DATA IN THIS EXERCISE:
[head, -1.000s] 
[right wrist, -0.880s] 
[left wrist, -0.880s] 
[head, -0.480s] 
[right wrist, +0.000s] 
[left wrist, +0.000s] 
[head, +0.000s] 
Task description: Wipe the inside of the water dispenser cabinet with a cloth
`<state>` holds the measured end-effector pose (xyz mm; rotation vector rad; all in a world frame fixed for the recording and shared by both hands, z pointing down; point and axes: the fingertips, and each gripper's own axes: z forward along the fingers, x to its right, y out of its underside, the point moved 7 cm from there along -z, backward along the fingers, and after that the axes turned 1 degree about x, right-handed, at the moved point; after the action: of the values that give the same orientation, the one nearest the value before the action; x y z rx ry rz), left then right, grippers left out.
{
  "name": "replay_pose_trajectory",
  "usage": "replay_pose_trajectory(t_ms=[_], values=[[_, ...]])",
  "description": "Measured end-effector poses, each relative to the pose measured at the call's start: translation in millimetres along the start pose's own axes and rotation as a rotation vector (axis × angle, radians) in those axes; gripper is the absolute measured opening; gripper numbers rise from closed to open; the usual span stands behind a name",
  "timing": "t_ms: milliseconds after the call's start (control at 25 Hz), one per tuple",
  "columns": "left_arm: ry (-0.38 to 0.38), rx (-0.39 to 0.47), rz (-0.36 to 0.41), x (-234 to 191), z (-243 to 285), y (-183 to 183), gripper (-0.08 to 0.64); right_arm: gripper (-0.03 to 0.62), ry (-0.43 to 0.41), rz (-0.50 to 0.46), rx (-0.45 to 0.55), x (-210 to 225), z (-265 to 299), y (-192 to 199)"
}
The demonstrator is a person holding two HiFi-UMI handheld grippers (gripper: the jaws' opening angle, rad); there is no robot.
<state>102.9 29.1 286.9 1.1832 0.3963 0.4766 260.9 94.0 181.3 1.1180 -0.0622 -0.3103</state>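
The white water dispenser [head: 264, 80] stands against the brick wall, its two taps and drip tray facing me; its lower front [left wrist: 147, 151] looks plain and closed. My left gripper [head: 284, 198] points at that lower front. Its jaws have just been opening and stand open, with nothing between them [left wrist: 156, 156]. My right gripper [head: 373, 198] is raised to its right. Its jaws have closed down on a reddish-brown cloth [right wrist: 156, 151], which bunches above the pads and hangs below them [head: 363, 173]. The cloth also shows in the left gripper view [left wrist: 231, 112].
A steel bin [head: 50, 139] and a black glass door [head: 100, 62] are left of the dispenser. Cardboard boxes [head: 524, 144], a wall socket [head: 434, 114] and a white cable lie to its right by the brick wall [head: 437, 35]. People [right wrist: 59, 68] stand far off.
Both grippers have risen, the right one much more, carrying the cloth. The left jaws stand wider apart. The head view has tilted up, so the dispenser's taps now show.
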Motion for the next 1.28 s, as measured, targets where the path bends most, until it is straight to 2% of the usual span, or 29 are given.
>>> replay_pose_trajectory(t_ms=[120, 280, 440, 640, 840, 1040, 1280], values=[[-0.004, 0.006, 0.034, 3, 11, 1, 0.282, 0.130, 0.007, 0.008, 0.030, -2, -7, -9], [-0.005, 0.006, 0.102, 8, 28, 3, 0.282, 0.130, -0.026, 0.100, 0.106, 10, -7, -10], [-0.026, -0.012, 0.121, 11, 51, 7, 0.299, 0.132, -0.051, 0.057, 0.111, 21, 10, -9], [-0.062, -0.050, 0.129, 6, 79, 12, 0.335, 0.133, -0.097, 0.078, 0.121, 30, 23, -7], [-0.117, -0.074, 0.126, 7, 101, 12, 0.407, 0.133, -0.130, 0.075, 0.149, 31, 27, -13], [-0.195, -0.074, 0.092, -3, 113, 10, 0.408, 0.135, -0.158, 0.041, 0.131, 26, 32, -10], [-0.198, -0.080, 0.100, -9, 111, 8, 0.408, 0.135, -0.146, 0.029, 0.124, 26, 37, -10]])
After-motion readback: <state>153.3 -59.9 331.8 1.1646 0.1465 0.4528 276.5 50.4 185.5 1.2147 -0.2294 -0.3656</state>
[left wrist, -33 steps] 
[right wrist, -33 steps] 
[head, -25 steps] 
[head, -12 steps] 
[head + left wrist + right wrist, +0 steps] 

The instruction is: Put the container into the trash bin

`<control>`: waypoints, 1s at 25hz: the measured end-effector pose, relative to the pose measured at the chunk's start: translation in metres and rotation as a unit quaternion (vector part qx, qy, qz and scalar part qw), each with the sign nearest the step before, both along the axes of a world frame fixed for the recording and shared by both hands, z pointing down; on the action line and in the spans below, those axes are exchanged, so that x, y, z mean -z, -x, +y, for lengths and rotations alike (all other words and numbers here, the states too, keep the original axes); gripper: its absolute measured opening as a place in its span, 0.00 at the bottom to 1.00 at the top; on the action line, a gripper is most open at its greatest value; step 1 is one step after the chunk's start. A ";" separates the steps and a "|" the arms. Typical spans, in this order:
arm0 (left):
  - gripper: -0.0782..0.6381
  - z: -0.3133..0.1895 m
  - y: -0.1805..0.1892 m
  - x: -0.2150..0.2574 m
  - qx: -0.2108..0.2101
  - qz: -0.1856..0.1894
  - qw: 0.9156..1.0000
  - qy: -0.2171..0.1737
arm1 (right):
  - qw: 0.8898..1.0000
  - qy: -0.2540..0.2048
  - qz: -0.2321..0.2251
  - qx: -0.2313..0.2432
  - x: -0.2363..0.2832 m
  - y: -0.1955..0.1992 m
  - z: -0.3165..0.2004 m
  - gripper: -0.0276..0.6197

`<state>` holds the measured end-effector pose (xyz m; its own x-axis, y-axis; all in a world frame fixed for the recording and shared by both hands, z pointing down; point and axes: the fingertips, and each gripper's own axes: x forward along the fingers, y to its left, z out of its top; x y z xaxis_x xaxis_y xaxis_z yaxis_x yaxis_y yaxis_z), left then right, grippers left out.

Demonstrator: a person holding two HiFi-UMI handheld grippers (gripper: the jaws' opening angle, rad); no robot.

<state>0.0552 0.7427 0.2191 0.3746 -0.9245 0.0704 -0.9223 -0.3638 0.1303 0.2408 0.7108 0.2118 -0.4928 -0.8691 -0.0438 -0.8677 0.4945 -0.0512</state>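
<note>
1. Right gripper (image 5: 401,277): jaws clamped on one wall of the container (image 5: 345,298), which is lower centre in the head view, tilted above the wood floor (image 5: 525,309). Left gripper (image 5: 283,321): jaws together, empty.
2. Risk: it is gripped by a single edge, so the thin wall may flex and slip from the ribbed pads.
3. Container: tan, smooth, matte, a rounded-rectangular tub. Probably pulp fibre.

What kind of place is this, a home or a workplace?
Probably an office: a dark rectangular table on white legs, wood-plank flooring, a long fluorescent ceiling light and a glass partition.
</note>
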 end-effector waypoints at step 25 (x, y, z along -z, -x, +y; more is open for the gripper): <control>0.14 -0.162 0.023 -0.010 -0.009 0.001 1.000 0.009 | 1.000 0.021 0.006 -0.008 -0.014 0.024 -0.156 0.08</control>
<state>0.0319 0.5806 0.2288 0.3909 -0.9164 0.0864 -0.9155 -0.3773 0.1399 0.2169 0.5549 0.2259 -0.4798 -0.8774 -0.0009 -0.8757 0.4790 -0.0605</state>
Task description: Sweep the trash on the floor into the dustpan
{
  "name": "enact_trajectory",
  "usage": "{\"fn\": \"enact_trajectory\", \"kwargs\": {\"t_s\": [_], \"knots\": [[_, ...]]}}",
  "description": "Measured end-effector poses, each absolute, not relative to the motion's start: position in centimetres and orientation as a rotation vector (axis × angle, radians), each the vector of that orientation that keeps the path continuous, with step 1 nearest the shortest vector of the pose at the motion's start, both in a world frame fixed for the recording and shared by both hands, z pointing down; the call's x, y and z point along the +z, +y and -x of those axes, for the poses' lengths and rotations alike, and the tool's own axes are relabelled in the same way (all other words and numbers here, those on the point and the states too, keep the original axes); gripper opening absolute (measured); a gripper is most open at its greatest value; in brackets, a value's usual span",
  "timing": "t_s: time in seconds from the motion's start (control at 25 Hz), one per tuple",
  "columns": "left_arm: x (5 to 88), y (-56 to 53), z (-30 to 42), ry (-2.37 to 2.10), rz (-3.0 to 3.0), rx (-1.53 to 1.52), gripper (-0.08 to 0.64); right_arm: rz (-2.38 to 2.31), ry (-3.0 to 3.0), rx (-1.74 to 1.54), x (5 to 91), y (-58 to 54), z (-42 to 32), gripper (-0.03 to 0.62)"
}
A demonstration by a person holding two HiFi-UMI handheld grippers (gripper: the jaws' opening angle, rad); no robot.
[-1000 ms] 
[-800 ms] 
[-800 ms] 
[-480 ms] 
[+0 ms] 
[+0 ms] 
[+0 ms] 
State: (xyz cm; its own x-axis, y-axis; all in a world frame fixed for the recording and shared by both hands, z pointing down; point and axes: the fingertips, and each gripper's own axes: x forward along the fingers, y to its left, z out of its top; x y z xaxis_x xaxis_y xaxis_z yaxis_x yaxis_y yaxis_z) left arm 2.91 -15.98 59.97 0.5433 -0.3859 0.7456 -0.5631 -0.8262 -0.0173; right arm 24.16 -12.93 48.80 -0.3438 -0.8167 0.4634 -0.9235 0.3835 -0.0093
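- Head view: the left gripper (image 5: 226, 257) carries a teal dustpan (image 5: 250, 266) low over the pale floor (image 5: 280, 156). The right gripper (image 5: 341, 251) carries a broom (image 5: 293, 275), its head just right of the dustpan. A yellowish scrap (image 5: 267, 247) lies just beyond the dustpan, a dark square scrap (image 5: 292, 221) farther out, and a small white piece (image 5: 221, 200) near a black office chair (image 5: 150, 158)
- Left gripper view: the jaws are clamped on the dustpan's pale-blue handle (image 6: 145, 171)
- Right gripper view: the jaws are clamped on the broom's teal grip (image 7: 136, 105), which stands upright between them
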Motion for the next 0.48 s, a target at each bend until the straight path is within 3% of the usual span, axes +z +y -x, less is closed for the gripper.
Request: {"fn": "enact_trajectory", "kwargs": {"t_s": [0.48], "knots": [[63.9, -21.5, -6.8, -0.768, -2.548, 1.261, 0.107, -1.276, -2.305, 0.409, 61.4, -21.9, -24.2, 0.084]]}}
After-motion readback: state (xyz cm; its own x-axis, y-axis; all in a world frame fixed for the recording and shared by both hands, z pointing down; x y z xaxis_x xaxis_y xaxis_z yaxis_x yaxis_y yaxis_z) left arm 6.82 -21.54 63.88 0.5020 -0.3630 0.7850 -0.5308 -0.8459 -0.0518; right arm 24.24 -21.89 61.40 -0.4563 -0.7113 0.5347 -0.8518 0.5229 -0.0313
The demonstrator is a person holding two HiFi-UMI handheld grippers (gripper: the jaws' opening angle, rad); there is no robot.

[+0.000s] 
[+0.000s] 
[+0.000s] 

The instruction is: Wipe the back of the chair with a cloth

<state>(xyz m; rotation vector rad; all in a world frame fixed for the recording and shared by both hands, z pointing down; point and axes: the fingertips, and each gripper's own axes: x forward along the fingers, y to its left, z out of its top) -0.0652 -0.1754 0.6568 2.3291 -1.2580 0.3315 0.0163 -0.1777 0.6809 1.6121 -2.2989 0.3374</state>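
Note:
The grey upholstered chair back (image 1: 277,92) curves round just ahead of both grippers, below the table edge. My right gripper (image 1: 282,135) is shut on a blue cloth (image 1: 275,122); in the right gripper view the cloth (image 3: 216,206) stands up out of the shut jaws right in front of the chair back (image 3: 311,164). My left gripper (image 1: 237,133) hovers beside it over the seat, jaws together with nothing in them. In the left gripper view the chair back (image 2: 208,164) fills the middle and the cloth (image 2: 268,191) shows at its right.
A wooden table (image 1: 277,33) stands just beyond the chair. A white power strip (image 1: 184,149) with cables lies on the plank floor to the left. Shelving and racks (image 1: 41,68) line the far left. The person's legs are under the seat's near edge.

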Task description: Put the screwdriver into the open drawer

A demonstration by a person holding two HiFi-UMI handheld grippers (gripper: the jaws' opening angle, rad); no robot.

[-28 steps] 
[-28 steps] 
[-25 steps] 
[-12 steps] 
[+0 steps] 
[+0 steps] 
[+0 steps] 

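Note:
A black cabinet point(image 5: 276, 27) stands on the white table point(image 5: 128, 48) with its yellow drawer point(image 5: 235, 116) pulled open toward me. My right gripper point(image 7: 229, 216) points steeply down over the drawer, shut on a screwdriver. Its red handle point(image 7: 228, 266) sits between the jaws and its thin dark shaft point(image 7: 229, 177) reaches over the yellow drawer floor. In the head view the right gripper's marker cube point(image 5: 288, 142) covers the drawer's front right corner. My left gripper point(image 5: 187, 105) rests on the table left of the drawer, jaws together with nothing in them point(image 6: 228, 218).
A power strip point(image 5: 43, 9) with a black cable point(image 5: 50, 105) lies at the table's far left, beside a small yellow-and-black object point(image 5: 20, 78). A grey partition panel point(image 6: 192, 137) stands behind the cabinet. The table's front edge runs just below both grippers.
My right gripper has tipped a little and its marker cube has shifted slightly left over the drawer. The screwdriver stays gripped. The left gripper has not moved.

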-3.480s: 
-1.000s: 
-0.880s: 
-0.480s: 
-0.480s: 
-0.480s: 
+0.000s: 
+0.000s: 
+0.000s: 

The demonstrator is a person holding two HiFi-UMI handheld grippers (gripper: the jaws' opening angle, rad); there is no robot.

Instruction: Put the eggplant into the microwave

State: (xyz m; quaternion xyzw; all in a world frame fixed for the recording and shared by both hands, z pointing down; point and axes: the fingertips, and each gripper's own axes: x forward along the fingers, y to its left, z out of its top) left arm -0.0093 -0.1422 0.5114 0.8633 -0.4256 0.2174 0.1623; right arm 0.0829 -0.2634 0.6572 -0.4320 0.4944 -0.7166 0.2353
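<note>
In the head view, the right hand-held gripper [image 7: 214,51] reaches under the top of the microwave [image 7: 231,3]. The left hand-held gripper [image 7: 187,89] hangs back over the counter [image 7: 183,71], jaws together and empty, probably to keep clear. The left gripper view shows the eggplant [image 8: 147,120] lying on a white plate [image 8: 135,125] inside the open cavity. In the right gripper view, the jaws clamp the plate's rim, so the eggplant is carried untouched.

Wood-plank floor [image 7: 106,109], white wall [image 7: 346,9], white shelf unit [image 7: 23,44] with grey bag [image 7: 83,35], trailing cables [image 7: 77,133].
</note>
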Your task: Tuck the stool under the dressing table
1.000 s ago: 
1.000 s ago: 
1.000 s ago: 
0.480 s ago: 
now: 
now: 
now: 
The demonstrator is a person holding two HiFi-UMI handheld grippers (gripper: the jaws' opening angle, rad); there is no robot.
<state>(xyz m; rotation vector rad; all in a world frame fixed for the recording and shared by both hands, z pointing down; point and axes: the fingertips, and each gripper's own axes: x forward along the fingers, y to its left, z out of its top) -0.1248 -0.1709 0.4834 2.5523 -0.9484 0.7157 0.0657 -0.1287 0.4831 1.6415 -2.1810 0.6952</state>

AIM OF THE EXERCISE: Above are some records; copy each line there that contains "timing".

WRITTEN RESPONSE:
  "timing": "t_ms: milliseconds after the call's start (control at 25 Hz), one per tuple",
  "timing": "t_s: time in seconds from the motion's start (control at 25 Hz), one per tuple",

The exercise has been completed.